Upon ascertaining from the accused that the facts as stated were correct, he was convicted on his own plea of guilty for the offence of Aggravated Robbery c/s 285 and 286 (2) of the Penal Code Act, on both counts. In justification of the sentence of ten (10) years’ imprisonment proposed in the plea agreement in respect of each count and order of compensation of Shs. 3,500,000/=, the learned State Attorney adopted the aggravating factors outlined in the plea agreement which are that; - the offences are rampant in the region and attract a maximum penalty of death on conviction. A deadly weapon was used in the commission of the offences and the complainants survived death narrowly. The complainant lost valuable property at the hands of the accused and he deserves a deterrent sentence.


In his submissions in mitigation of sentence, the learned defence counsel adopted the mitigating factors outlined in the plea agreement which are that; - the accused is a disabled person as a result of a polio attack during childhood, he has readily pleaded guilty and has no previous conviction. He is a first offender and has a wife and was looking after twelve children. He is remorseful and apologetic for what he did. In his allocutus, the accused apologised for his actions, he asked the court for a lenient sentence, because he has twelve children, some of whom are orphaned children of his dead brother, to look after and he is disabled in one leg since childhood. He has been on remand for five years. The complainants were not available in court to make their victim impact statements.


The offences for which the accused was convicted are punishable by the maximum penalty of death as provided for under section 286 (2) of the Penal Code Act. However, this represents the maximum sentence which is usually reserved for the worst of the worst cases of Aggravated Robbery. I do not consider this within the category of the most extreme cases of Aggravated Robbery. I have considered the extremely grave circumstances specified in Regulation 31 of The Constitution (Sentencing Guidelines for Courts of Judicature) (Practice) Directions, 2013 that would justify the imposition of the death penalty.
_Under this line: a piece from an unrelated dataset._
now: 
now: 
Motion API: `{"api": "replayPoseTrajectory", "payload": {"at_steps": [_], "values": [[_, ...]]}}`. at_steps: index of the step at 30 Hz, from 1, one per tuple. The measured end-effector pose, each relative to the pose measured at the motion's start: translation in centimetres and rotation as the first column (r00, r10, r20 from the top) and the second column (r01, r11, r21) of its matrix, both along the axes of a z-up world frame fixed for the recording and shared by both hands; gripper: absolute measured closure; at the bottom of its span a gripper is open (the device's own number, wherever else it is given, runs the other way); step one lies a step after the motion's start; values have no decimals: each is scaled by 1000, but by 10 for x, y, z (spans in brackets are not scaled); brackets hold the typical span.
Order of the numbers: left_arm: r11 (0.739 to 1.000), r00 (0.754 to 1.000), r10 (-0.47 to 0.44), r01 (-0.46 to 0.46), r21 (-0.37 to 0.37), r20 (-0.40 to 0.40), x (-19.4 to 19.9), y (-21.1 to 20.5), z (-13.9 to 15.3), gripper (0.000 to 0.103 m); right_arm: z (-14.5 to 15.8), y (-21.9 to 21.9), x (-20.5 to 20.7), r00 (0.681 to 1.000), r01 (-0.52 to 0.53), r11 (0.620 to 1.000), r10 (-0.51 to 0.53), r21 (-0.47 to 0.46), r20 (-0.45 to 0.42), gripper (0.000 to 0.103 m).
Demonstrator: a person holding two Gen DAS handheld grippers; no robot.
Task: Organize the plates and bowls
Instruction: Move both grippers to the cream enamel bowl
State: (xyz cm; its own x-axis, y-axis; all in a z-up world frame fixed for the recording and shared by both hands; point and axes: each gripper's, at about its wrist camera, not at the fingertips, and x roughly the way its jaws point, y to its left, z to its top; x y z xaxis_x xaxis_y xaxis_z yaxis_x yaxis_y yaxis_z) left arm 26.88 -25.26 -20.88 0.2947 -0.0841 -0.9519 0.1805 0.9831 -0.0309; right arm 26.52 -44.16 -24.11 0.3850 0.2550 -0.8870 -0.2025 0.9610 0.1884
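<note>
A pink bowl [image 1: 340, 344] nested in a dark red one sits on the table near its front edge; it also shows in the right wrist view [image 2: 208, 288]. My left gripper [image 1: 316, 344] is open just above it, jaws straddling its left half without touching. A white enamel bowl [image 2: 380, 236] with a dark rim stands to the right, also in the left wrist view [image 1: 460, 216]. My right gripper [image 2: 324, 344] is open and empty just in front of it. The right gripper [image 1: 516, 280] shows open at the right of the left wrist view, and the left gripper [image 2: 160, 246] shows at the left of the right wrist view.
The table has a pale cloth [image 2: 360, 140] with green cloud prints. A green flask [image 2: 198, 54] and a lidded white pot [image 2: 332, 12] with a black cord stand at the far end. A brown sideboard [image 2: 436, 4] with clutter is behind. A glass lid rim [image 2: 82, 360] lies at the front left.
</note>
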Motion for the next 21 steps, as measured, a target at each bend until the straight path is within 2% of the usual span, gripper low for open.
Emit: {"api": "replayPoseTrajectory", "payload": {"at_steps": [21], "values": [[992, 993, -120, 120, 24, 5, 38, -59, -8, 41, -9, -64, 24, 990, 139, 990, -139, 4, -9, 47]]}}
The attack involved the use of a gun, he was part of a group or gang, the offence appears to have been committed as part of a premeditated, planned or concerted act, and the rampant nature of the offence in the area or community. Although death was a very likely immediate consequence of the offence, considering that shots were fired directly at the complainants, since there was no direct injury inflicted on any of the complainants, I have for that reason discounted the death sentence.
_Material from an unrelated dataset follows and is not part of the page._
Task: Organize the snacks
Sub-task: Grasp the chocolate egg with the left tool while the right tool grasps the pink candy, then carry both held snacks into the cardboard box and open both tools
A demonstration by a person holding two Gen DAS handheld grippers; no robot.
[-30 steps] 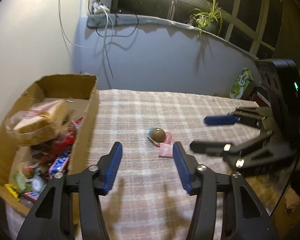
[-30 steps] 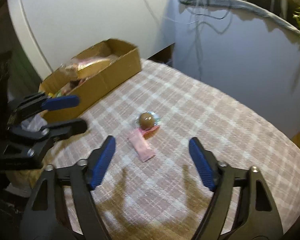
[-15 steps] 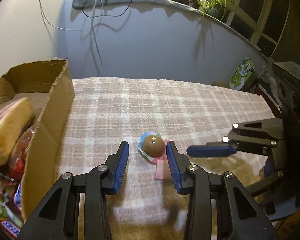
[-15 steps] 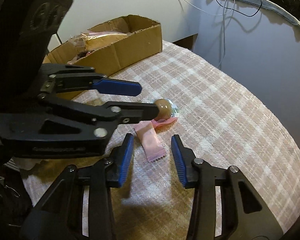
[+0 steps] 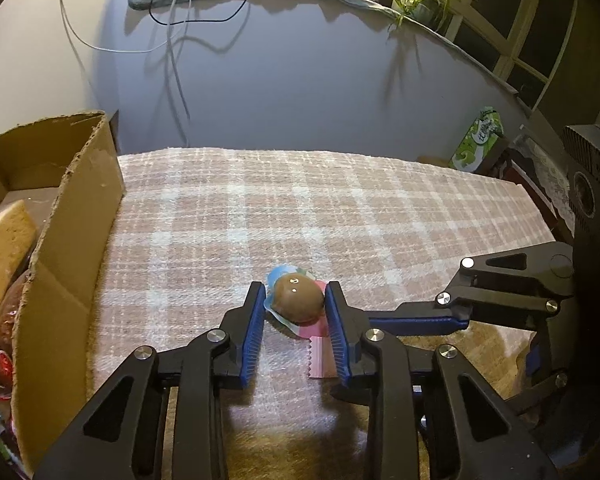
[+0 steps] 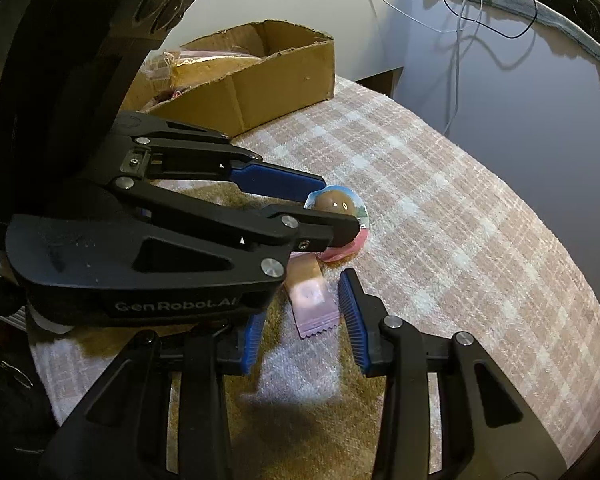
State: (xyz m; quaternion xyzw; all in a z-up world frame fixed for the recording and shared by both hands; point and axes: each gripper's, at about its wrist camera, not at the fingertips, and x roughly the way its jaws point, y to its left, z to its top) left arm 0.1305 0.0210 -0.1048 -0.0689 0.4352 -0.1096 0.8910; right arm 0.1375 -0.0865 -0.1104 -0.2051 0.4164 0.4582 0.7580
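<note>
A brown chocolate egg (image 5: 298, 300) in a clear blue-rimmed shell lies on the checked tablecloth (image 5: 300, 208). My left gripper (image 5: 296, 312) straddles it, jaws closing, and the pads stand right at its sides without squeezing it. A pink sachet (image 6: 312, 304) lies flat just in front of the egg (image 6: 336, 202). My right gripper (image 6: 300, 304) is low over the sachet, jaws closing, with a gap on each side. The left gripper (image 6: 340, 208) crosses the right wrist view and hides part of the right one's left finger. One blue finger (image 5: 420, 322) of the right gripper shows beside the sachet (image 5: 320, 356).
A cardboard box (image 5: 80, 216) holding bread (image 5: 4, 240) and wrapped snacks stands at the cloth's left edge, also the box (image 6: 260, 92). A grey wall with hanging cables (image 5: 172, 40) rises behind the table. A green packet (image 5: 476, 144) sits off the far right corner.
Both grippers came down and in toward the two snacks and narrowed their jaws. The left now straddles the egg, the right the pink sachet.
</note>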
Where the death penalty is not imposed, the next option in terms of gravity of sentence is that of life imprisonment. Some of the aggravating factors prescribed by Regulation 31of the Sentencing Guidelines mentioned above would justify the imposition of a sentence of life imprisonment. However, for reasons stated later in this sentencing order, I do not consider the sentence of life imprisonment to be appropriate in this case.

Although neither the death penalty nor a sentence of life imprisonment has been imposed, the circumstances in which the two offences were committed are sufficiently grave to warrant a deterrent custodial sentence. I have reviewed the proposed sentence of ten years’ imprisonment in light of the The Constitution (Sentencing Guidelines for Courts of Judicature) (Practice) Directions, 2013. The starting point in the determination of a custodial sentence for offences of Aggravated Robbery has been prescribed by Item 4 of Part I (under Sentencing ranges - Sentencing range in capital offences) of the Third Schedule of The Constitution (Sentencing Guidelines for Courts of Judicature) (Practice) Directions, 2013 as 35 years’ imprisonment. According to Ninsiima v Uganda Crim. Appeal No. 180 of 2010, these guidelines have to be applied taking into account past precedents of Court, decisions where the facts have a resemblance to the case under trial. A Judge can in some circumstances depart from the sentencing guidelines but is under a duty to explain reasons for doing so.
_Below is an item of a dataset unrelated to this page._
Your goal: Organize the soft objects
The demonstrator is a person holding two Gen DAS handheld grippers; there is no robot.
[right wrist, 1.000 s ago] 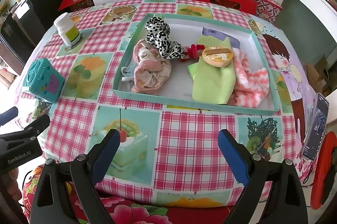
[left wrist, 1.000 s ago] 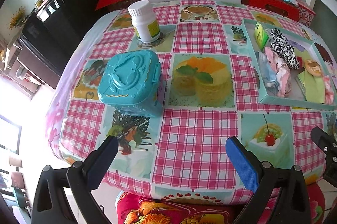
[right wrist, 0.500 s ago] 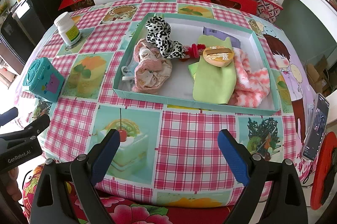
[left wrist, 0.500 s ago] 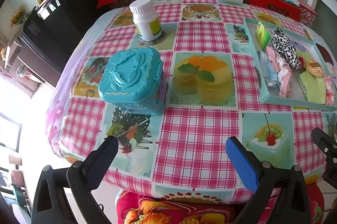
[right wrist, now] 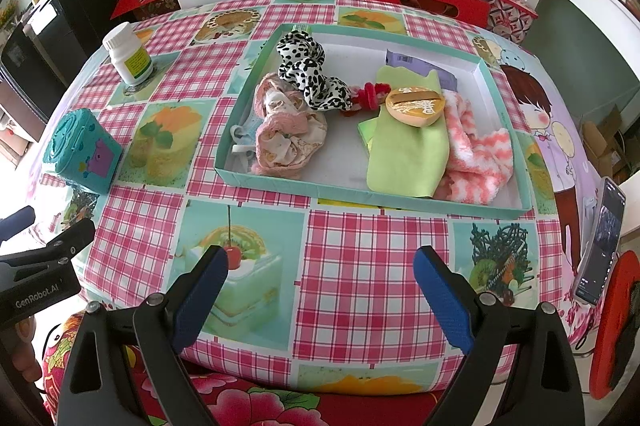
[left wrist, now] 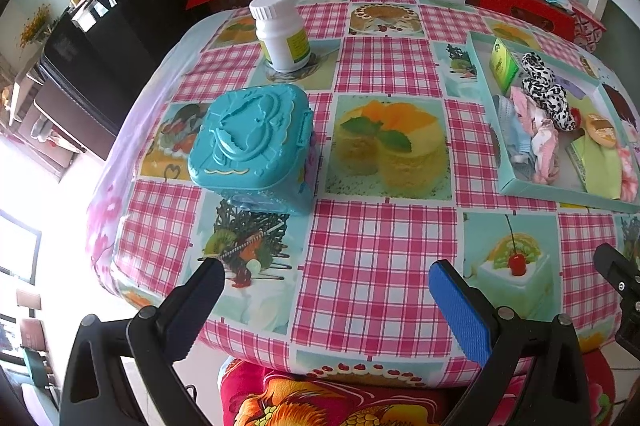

I have also reviewed current sentencing practices for offences of this nature. In this regard, I have considered the case of Uganda v Ongodia, H.C. Crim. Sessions Case No. 21 of 2012 where the High Court sentenced a UPDF soldier convicted of aggravated robbery to 15 years’ imprisonment. He was a first offender who admitted the offence on arrest, pleaded guilty on arraignment and had spent a period of 5 years on remand. In Kusemererwa and Another v Uganda C.A. Crim. Appeal No. 83 of 2010, the Court of Appeal substituted a sentence of 20 years’ imprisonment that had been imposed upon each of the appellants with one of 13 years’ imprisonment, on grounds that it was manifestly excessive. In light of the aggravating factors, I have adopted a starting point of thirty (30) years’ imprisonment.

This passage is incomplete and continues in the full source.